• **Work task**
Because the entries hold pictures, reproduce only their words, exactly as written.

——

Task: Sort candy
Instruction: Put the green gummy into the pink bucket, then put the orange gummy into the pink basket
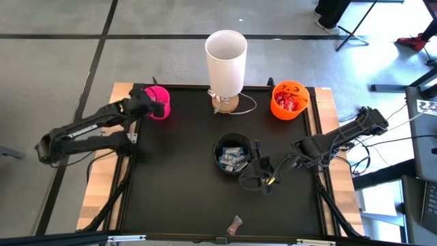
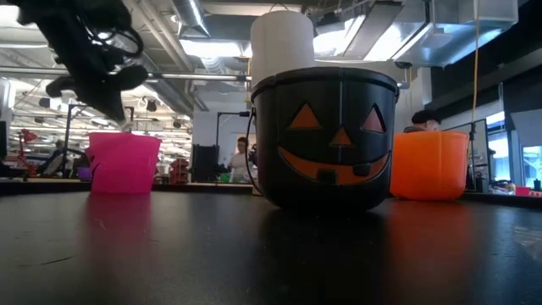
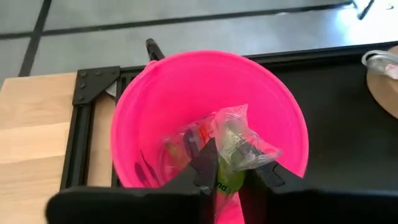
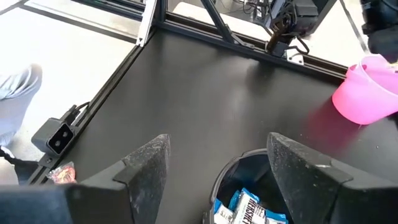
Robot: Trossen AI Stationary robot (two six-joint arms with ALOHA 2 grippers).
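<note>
The candy shows in several places: a clear-wrapped green sweet [image 3: 231, 149] is pinched between the fingers of the left gripper [image 3: 227, 177], directly over the mouth of the pink cup [image 3: 155, 112], with a few more wrapped pieces [image 3: 186, 144] lying at the cup's bottom beneath it; the print on the held wrapper is too crumpled to read. Blue-and-white mini bars [image 4: 245, 205] fill the black pumpkin bucket [image 4: 249, 163] just under and between the spread fingers of the right gripper [image 4: 214, 168], which holds nothing; white lettering shows on one bar but is cut off and cannot be read. One stray brownish wrapper [image 1: 235, 223] lies on the black table [image 1: 171, 184] at the near edge, well apart from both grippers. Red packets [image 1: 289, 102] sit in the orange bucket [image 1: 289, 100] at the far side, beyond the right gripper. A tall white cylinder [image 1: 226, 63] stands between the pink cup and the orange bucket.
</note>
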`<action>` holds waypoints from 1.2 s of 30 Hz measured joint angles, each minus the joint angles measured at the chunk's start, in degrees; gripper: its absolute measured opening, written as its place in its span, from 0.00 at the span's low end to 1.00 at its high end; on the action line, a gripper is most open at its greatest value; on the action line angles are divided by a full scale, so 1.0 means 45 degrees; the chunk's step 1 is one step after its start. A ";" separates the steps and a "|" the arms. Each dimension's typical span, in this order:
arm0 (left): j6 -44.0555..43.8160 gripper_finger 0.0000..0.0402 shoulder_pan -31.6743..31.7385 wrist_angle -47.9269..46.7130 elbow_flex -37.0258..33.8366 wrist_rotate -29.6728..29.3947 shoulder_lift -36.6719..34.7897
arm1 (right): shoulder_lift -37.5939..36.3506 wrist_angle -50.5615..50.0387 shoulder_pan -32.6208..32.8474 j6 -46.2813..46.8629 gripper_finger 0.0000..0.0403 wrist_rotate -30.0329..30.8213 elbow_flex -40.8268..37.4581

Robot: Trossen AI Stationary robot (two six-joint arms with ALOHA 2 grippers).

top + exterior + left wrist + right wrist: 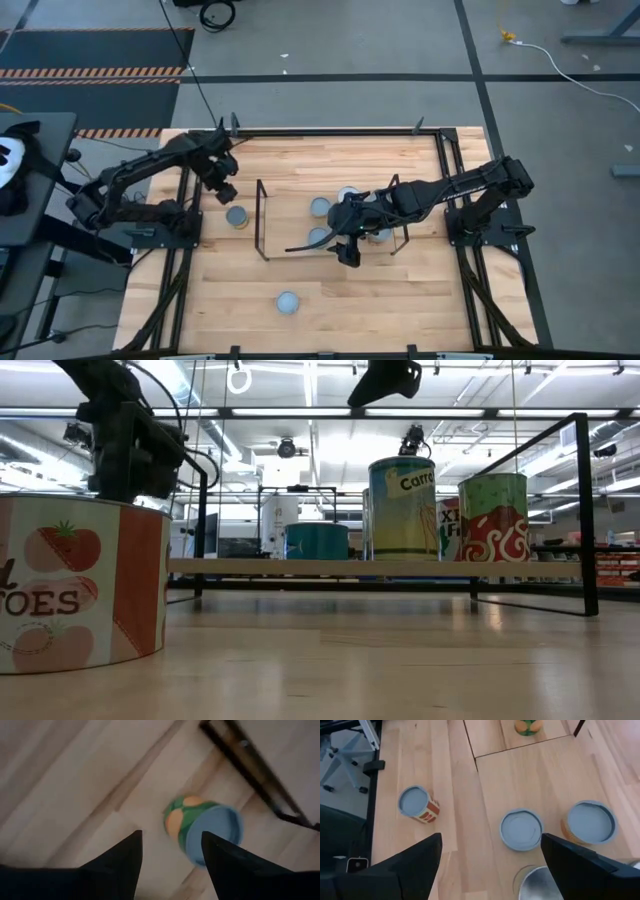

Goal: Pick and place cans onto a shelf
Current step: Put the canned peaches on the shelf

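Right gripper over shelf

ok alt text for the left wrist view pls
The left end effector, open, hangs above a small round green-and-orange-labelled can with a blue-grey top standing on the light wood table. A thin dark wire frame crosses beyond the can.

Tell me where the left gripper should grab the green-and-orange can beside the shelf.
Grip the green-and-orange labelled metal can across its round side wall, coming straight down from above. It stands upright on the wooden table with bare space around it, and the open left gripper hovers over it, fingers either side.
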 joint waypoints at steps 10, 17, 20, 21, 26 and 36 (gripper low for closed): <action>-0.2480 0.52 -0.0811 0.0161 0.0015 -0.0902 0.0002 | 0.0000 -0.0018 -0.0262 -0.0137 0.86 -0.0023 0.0000; -0.4342 0.52 -0.1095 0.0399 -0.0945 -0.0408 -0.0003 | 0.0000 -0.0147 -0.0201 -0.0137 0.86 -0.0067 0.0000; -0.5107 0.52 -0.1214 0.0615 -0.1990 0.0004 0.0022 | 0.0000 -0.0225 -0.0074 -0.0047 0.86 -0.0087 0.0000; -0.5205 0.52 -0.1238 0.0889 -0.2010 0.0177 -0.0001 | 0.0000 -0.0265 -0.0025 -0.0035 0.86 -0.0140 0.0000; -0.5557 0.52 -0.1465 0.1052 -0.1899 -0.0253 -0.0039 | 0.0000 -0.0446 0.0143 -0.0044 0.86 -0.0169 0.0000; -0.6644 0.40 -0.2531 0.1954 -0.1894 -0.0264 -0.0042 | 0.0000 -0.0552 0.0141 -0.0005 0.86 -0.0393 0.0000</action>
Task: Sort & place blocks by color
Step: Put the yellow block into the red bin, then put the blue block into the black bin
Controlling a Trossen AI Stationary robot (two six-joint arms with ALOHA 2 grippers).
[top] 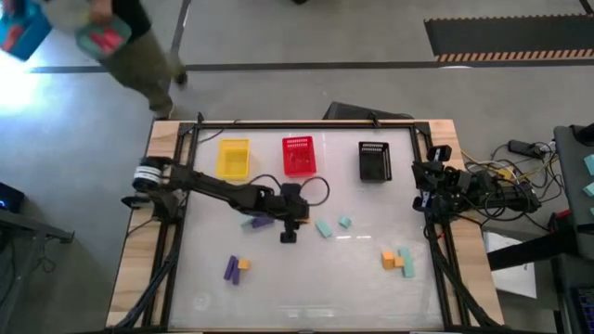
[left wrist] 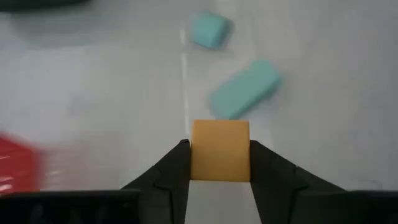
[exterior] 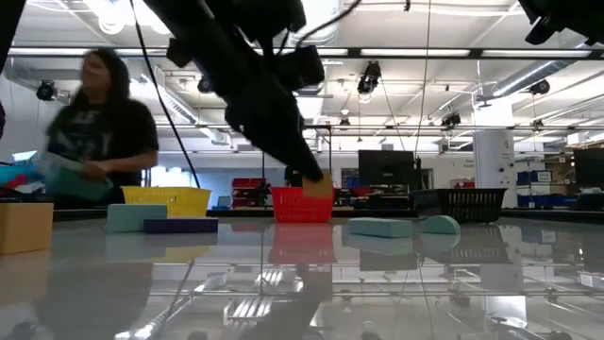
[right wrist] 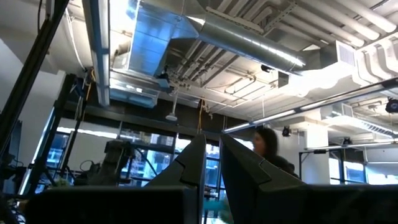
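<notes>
My left gripper (top: 289, 230) hangs over the table's middle, shut on an orange block (left wrist: 219, 151) that the gripper hides in the high view. Just beyond it two teal blocks (top: 323, 227) (top: 344, 222) lie flat on the table, and a purple block (top: 258, 221) lies beside the arm. A purple and orange pair (top: 236, 267) lies nearer the front left. An orange and teal cluster (top: 397, 261) lies front right. My right gripper (right wrist: 211, 163) is parked at the table's right edge (top: 429, 181), shut and pointing up, touching nothing. My left gripper pinches the orange block by two opposite side faces (left wrist: 194, 155) between its two fingers. The fingers slant down from the table's left side. In the low view the block (exterior: 318, 185) hangs clear above the table top.
Along the far edge stand a yellow basket (top: 233, 158), a red basket (top: 298, 155) and a black basket (top: 374, 160). A person (exterior: 99, 118) moves behind the table's far left corner. Cables lie beyond the right edge (top: 506, 186).
</notes>
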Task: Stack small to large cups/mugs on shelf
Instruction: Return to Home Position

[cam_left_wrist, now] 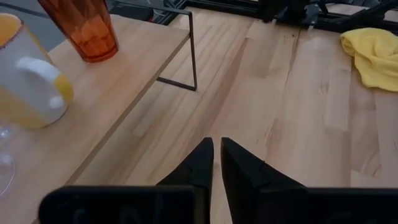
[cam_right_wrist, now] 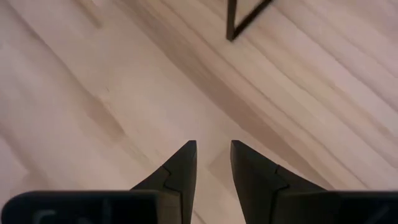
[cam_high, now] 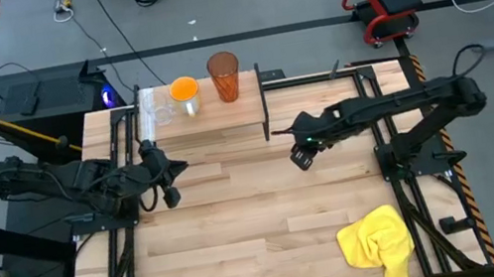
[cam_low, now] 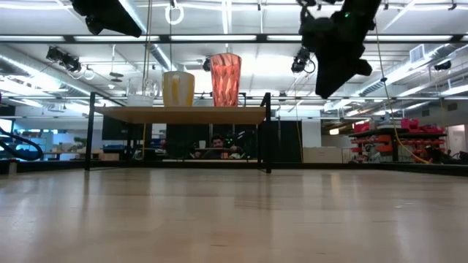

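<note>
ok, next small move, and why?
Probably pull both arms back to rest: the small clear glass, orange mug and tall ribbed orange-red tumbler stand in size order on the light wooden shelf; left pincer and right pincer hold nothing.

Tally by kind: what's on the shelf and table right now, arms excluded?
Drinking vessels: 3 (clear glass, orange mug, ribbed tumbler), all on the shelf
Cloths: 1 (yellow cloth, on the tabletop)
Shelves: 1
Total: 5
</note>
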You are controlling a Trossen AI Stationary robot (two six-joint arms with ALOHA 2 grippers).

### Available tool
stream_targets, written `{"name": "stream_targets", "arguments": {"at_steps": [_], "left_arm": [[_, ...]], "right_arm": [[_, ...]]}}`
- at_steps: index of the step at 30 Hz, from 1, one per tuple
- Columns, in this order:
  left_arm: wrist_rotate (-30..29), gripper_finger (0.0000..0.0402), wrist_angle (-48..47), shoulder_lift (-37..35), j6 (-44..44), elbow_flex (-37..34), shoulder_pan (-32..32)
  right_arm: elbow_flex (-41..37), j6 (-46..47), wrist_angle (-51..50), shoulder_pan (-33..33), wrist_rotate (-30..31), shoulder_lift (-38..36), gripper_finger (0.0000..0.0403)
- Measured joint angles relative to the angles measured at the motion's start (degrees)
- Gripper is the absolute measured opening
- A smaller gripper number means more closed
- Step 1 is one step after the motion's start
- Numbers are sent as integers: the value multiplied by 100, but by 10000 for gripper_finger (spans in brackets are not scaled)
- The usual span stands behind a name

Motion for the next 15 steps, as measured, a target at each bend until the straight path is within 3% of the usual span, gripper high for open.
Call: {"name": "stream_targets", "arguments": {"at_steps": [7, 15], "left_arm": [[0, 45, -22, 1, 0, 0, 0], [2, 40, -22, 1, 0, 0, 0]], "right_arm": [[27, 0, -100, -68, -249, 481, 106], [27, -3, -115, -64, -273, 522, 106]]}}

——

• **Final answer**
Task: Sort candy
Instruction: Put the green gummy into the pink bucket, then put the orange gummy into the pink basket
Robot: Trossen AI Stationary robot (two six-joint arms with ALOHA 2 grippers).
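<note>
The candy shows in several places: a clear-wrapped green sweet [image 3: 231, 149] is pinched between the fingers of the left gripper [image 3: 227, 177], directly over the mouth of the pink cup [image 3: 155, 112], with a few more wrapped pieces [image 3: 186, 144] lying at the cup's bottom beneath it; the print on the held wrapper is too crumpled to read. Blue-and-white mini bars [image 4: 245, 205] fill the black pumpkin bucket [image 4: 249, 163] just under and between the spread fingers of the right gripper [image 4: 214, 168], which holds nothing; white lettering shows on one bar but is cut off and cannot be read. One stray brownish wrapper [image 1: 235, 223] lies on the black table [image 1: 171, 184] at the near edge, well apart from both grippers. Red packets [image 1: 289, 102] sit in the orange bucket [image 1: 289, 100] at the far side, beyond the right gripper. A tall white cylinder [image 1: 226, 63] stands between the pink cup and the orange bucket.
</note>
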`<action>` holds waypoints from 1.2 s of 30 Hz measured joint angles, each minus the joint angles measured at the chunk's start, in degrees; gripper: its absolute measured opening, written as its place in its span, from 0.00 at the span's low end to 1.00 at its high end; on the action line, a gripper is most open at its greatest value; on the action line angles are divided by a full scale, so 1.0 means 45 degrees; the chunk's step 1 is one step after its start. A ";" separates the steps and a "|" the arms. Each dimension's typical span, in this order:
arm0 (left): j6 -44.0555..43.8160 gripper_finger 0.0000..0.0402 shoulder_pan -31.6743..31.7385 wrist_angle -47.9269..46.7130 elbow_flex -37.0258..33.8366 wrist_rotate -29.6728..29.3947 shoulder_lift -36.6719..34.7897
arm1 (right): shoulder_lift -37.5939..36.3506 wrist_angle -50.5615..50.0387 shoulder_pan -32.6208..32.8474 j6 -46.2813..46.8629 gripper_finger 0.0000..0.0403 wrist_rotate -30.0329..30.8213 elbow_flex -40.8268..37.4581

Robot: Trossen AI Stationary robot (two six-joint arms with ALOHA 2 grippers).

top + exterior + left wrist + right wrist: 

Goal: Pick and place cans onto a shelf
Current step: Put the canned peaches on the shelf

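Right gripper over shelf

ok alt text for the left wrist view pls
The left end effector, open, hangs above a small round green-and-orange-labelled can with a blue-grey top standing on the light wood table. A thin dark wire frame crosses beyond the can.

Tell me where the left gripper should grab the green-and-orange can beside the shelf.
Grip the green-and-orange labelled metal can across its round side wall, coming straight down from above. It stands upright on the wooden table with bare space around it, and the open left gripper hovers over it, fingers either side.
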 joint waypoints at steps 10, 17, 20, 21, 26 and 36 (gripper low for closed): <action>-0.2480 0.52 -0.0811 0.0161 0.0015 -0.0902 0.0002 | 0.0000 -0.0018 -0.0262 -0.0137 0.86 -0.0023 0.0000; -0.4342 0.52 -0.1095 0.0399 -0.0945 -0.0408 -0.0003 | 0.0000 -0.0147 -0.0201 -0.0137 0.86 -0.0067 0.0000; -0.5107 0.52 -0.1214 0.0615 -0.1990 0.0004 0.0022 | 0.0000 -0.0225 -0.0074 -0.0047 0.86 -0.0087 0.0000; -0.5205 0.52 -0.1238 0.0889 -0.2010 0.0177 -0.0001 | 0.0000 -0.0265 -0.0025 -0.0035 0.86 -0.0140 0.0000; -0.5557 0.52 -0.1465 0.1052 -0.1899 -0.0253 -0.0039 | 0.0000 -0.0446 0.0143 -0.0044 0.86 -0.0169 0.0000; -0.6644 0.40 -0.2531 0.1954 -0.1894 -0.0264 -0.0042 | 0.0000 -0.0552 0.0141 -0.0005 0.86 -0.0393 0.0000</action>
Task: Sort & place blocks by color
Step: Put the yellow block into the red bin, then put the blue block into the black bin
Controlling a Trossen AI Stationary robot (two six-joint arms with ALOHA 2 grippers).
[top] 
[left wrist] 
[exterior] 
[right wrist] 
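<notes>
My left gripper (top: 289, 230) hangs over the table's middle, shut on an orange block (left wrist: 219, 151) that the gripper hides in the high view. Just beyond it two teal blocks (top: 323, 227) (top: 344, 222) lie flat on the table, and a purple block (top: 258, 221) lies beside the arm. A purple and orange pair (top: 236, 267) lies nearer the front left. An orange and teal cluster (top: 397, 261) lies front right. My right gripper (right wrist: 211, 163) is parked at the table's right edge (top: 429, 181), shut and pointing up, touching nothing. My left gripper pinches the orange block by two opposite side faces (left wrist: 194, 155) between its two fingers. The fingers slant down from the table's left side. In the low view the block (exterior: 318, 185) hangs clear above the table top.
Along the far edge stand a yellow basket (top: 233, 158), a red basket (top: 298, 155) and a black basket (top: 374, 160). A person (exterior: 99, 118) moves behind the table's far left corner. Cables lie beyond the right edge (top: 506, 186).
</notes>
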Task: Stack small to large cups/mugs on shelf
Instruction: Return to Home Position

[cam_left_wrist, now] 
[cam_right_wrist, now] 
[cam_high, now] 
[cam_low, now] 

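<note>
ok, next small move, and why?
Probably pull both arms back to rest: the small clear glass, orange mug and tall ribbed orange-red tumbler stand in size order on the light wooden shelf; left pincer and right pincer hold nothing.

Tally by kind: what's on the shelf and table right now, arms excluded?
Drinking vessels: 3 (clear glass, orange mug, ribbed tumbler), all on the shelf
Cloths: 1 (yellow cloth, on the tabletop)
Shelves: 1
Total: 5
</note>
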You are controlling a Trossen AI Stationary robot (two six-joint arms with ALOHA 2 grippers).

### Available tool
stream_targets, written `{"name": "stream_targets", "arguments": {"at_steps": [_], "left_arm": [[_, ...]], "right_arm": [[_, ...]]}}`
- at_steps: index of the step at 30 Hz, from 1, one per tuple
- Columns, in this order:
  left_arm: wrist_rotate (-30..29), gripper_finger (0.0000..0.0402), wrist_angle (-48..47), shoulder_lift (-37..35), j6 (-44..44), elbow_flex (-37..34), shoulder_pan (-32..32)
  right_arm: elbow_flex (-41..37), j6 (-46..47), wrist_angle (-51..50), shoulder_pan (-33..33), wrist_rotate (-30..31), shoulder_lift (-38..36), gripper_finger (0.0000..0.0403)
- Measured joint angles relative to the angles measured at the motion's start (degrees)
- Gripper is the absolute measured opening
- A smaller gripper number means more closed
- Step 1 is one step after the motion's start
- Numbers are sent as integers: the value multiplied by 100, but by 10000 for gripper_finger (spans in brackets are not scaled)
- The usual span stands behind a name

Motion for the next 15 steps, as measured, a target at each bend until the straight path is within 3% of the usual span, gripper high for open.
Call: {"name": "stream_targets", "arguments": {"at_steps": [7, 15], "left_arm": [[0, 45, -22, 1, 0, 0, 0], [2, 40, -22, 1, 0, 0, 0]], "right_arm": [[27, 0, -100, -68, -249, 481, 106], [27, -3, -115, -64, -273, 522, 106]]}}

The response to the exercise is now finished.